Re: [PATCH] xfs: set aside allocation btree blocks from block reservation

Brian Foster <bfoster@xxxxxxxxxx> · Fri, 19 Feb 2021 09:09:19 -0500

On Fri, Feb 19, 2021 at 01:24:11PM +1100, Dave Chinner wrote:
> On Thu, Feb 18, 2021 at 08:25:20AM -0500, Brian Foster wrote:
> > On Thu, Feb 18, 2021 at 11:34:51AM +1100, Dave Chinner wrote:
> > > On Wed, Feb 17, 2021 at 08:23:39AM -0500, Brian Foster wrote:
...
> 
> > > > Note that the counter uses a small percpu batch size to allow the
> > > > allocation paths to keep the primary count accurate enough that the
> > > > reservation path doesn't ever need to lock and sum the counter.
> > > > Absolute accuracy is not required here, just that the counter
> > > > reflects the majority of unavailable blocks so the reservation path
> > > > fails first.
> > > 
> > > And this makes the per-cpu counter scale almost no better than an
> > > simple atomic counter, because a spinlock requires two atomic
> > > operations (lock and unlock). Hence a batch count of 4 only reduces
> > > the atomic op count by half but introduces at lot of extra
> > > complexity. It won't make a difference to the scalability of
> > > workloads that hammer the btree block count because contention on
> > > the internal counter spinlock will occur at close to the same
> > > concurrency rate as would occur on an atomic counter.
> > > 
> > 
> > Right, but percpu_counter_read_positive() allows a fast read in the
> > xfs_mod_fdblocks() path. I didn't use an atomic because I was concerned
> > about introducing overhead in that path. If we're Ok with whatever
> > overhead an atomic read might introduce (a spin lock in the worst case
> > for some arches), then I don't mind switching over to that. I also don't
> 
> The generic definition of atomic_read() is this:
> 
> /**
>  * atomic_read - read atomic variable
>  * @v: pointer of type atomic_t
>  *
>  * Atomically reads the value of @v.
>  */
> #ifndef atomic_read
> #define atomic_read(v)  READ_ONCE((v)->counter)
> #endif
> 
> And the only arch specific implementations (x86 and arm64) both have
> the same implementation.
> 

That's the 32-bit variant, FWIW. It looks like the x86-64 and arm64
atomic64 variants are essentially the same, but the generic 64-bit
implementation is:

s64 atomic64_read(const atomic64_t *v)
{
        unsigned long flags;
        raw_spinlock_t *lock = lock_addr(v);
        s64 val;

        raw_spin_lock_irqsave(lock, flags);
        val = v->counter;
        raw_spin_unlock_irqrestore(lock, flags);
        return val;
}

Arm, powerpc, and s390 appear to have custom implementations which I
assume are more efficient than this. x86 has an arch_atomic64_read()
that falls through a maze of directives with at least a couple
underlying implementations. One appears to be atomic64_read_cx8() which
uses the cache line lock prefix thing. It's not clear to me where the
other goes, or if this ever falls back to the generic implementation..

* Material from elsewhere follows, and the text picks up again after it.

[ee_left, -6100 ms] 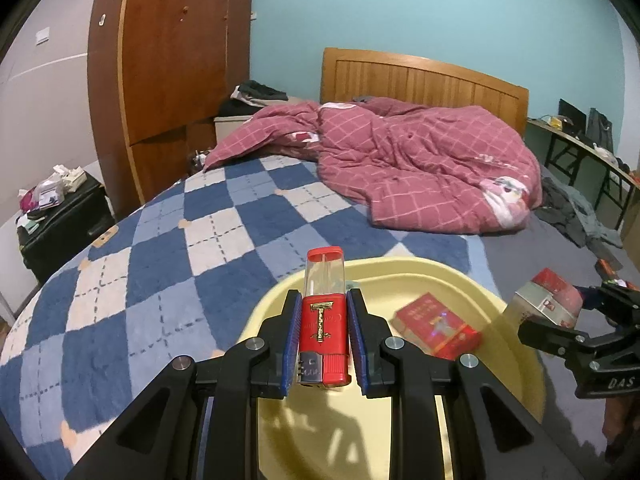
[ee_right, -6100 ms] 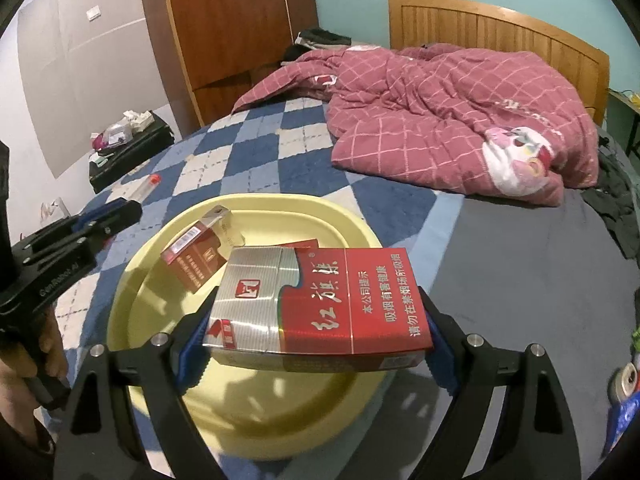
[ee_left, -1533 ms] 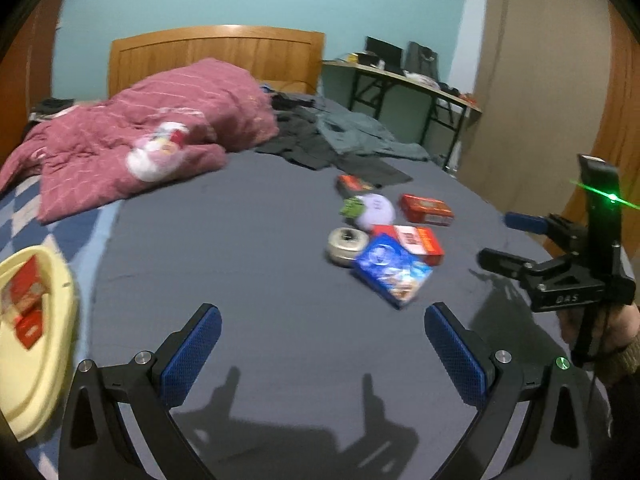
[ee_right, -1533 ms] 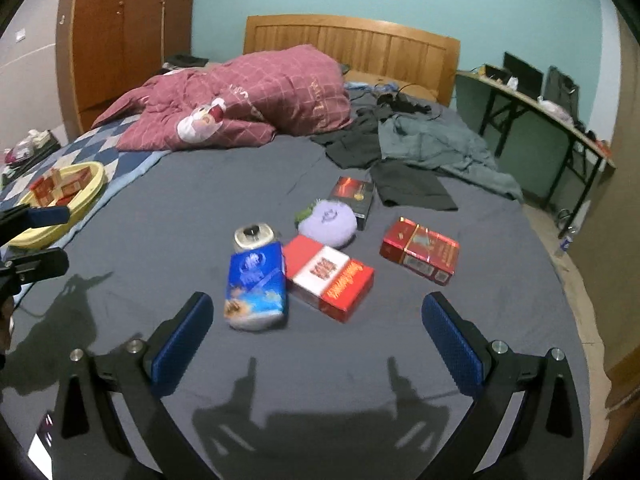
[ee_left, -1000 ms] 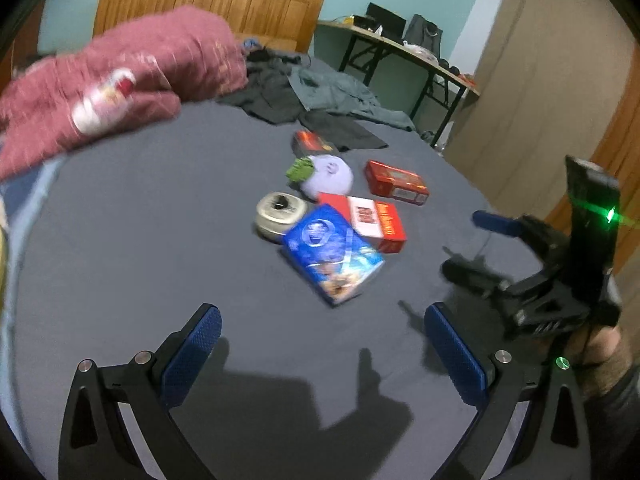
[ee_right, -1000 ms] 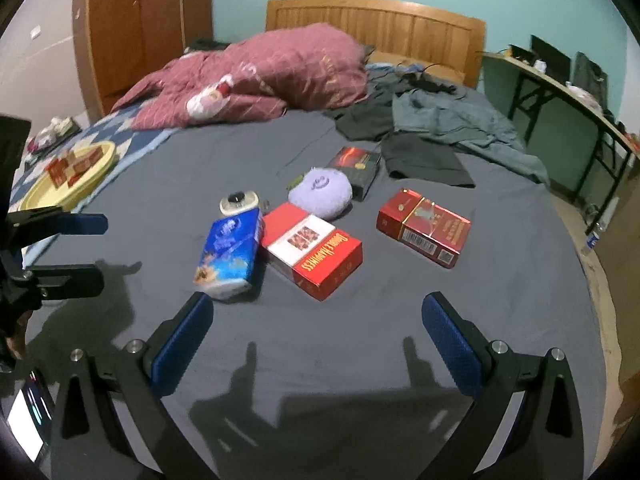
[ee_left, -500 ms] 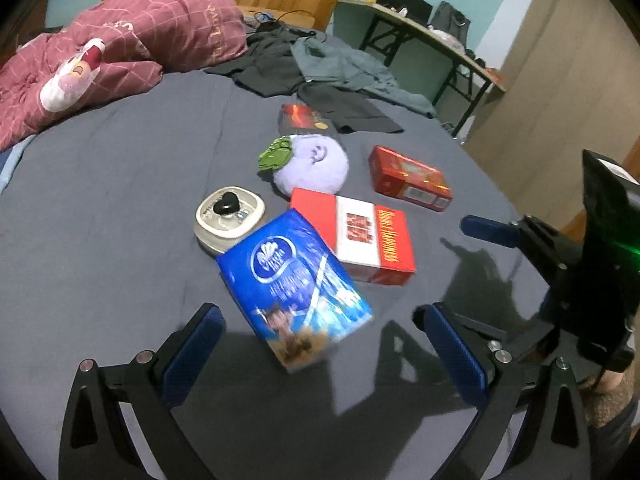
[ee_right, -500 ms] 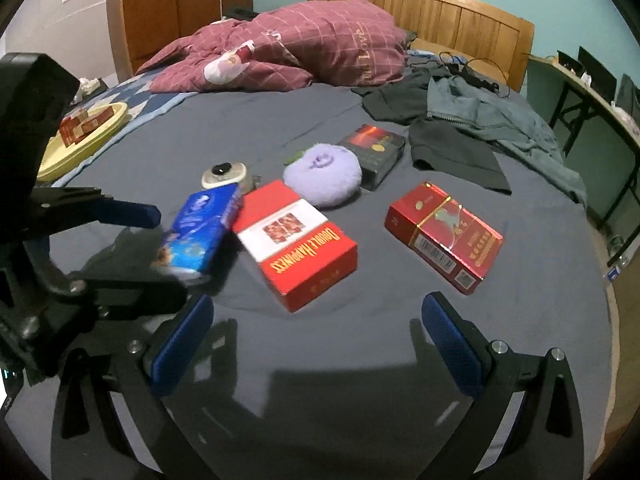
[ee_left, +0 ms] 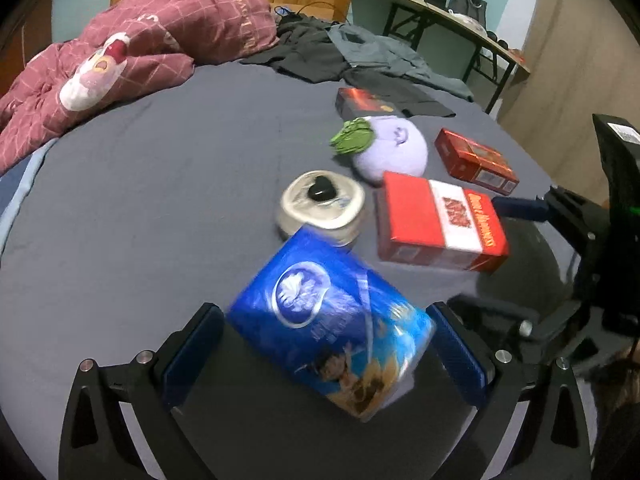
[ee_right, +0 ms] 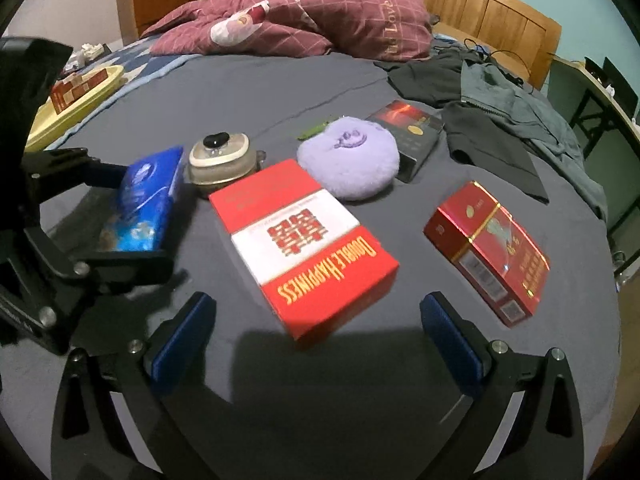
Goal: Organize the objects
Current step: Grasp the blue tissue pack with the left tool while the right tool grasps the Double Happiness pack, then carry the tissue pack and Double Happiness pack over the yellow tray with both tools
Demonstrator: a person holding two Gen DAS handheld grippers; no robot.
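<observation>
- Currently the left gripper (ee_left: 326, 354) is straddling the glossy blue soft tissue packet (ee_left: 332, 336) lying on the dark grey bedsheet (ee_left: 160, 200); jaws spread wide, not yet pinching.
- Packet's long axis is running diagonally, far end pointing toward the round cream tin with a black knob (ee_left: 322, 204), which it is touching or nearly so.
- Risk, judged: pads closing across corners could be twisting the slippery packet or nudging the tin.
- Right gripper (ee_right: 316, 340) is hovering unclosed before the red-and-white cardboard cigarette carton (ee_right: 302, 240).

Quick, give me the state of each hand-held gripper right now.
Left hand-held gripper: open, straddling the blue tissue pack, not clamped.
Right hand-held gripper: open, holding nothing.
</observation>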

> And percpu_counter_read_positive() is:
> 
> /*
>  * It is possible for the percpu_counter_read() to return a small negative
>  * number for some counter which should never be negative.
>  *
>  */
> static inline s64 percpu_counter_read_positive(struct percpu_counter *fbc)
> {
>         /* Prevent reloads of fbc->count */
>         s64 ret = READ_ONCE(fbc->count);
> 
>         if (ret >= 0)
>                 return ret;
>         return 0;
> }
> 
> IOWs, atomic_read() has lower read side overhead than the percpu
> counter. atomic reads do not require spinlocks or even locked memory
> accesses - they are only needed on the write side. Hence the only
> reason for using a pcp counter over an atomic is that the atomic is
> update rate bound....
> 
> FWIW, generic atomics don't use spin locks anymore - they use
> cmpxchg() which is generally much more efficient than a spin lock,
> even when emulated on platforms that don't have native support for
> cmpxchg(). And, really, we don't care one bit about performance or
> scalability on those niche platforms; all the high CPU count
> platforms where scalability matters have native atomic cmpxchg
> operations.
> 
> > mind defining a new spin lock and explicitly implementing the lockless
> > read in xfs_mod_fdblocks(), I just thought it was extra code for little
> > benefit over the percpu counter. Preference?
> 
> Spinlocks really hurt scalability in fast paths. atomics are much,
> much less hurty, and so the threshold for needing percpu counters is
> *much higher* than the threshold for needing lockless algorithms to
> avoid catastrophic lock contention.[*]
> 

As shown above, this is why I wanted to avoid introducing a spinlock on
the read side. ;) IOW, the functional behavior I was aiming for was:

update code:
	spin_lock();
	counter += delta;
	spin_unlock();

read code:
	READ_ONCE(counter);

I was initially going to pass a batch size of 0 because performance of
the update side is not important. The use of percpu was not for
scalability reasons at all. It was a somewhat lazy reuse of code to
avoid defining a new spinlock just for this.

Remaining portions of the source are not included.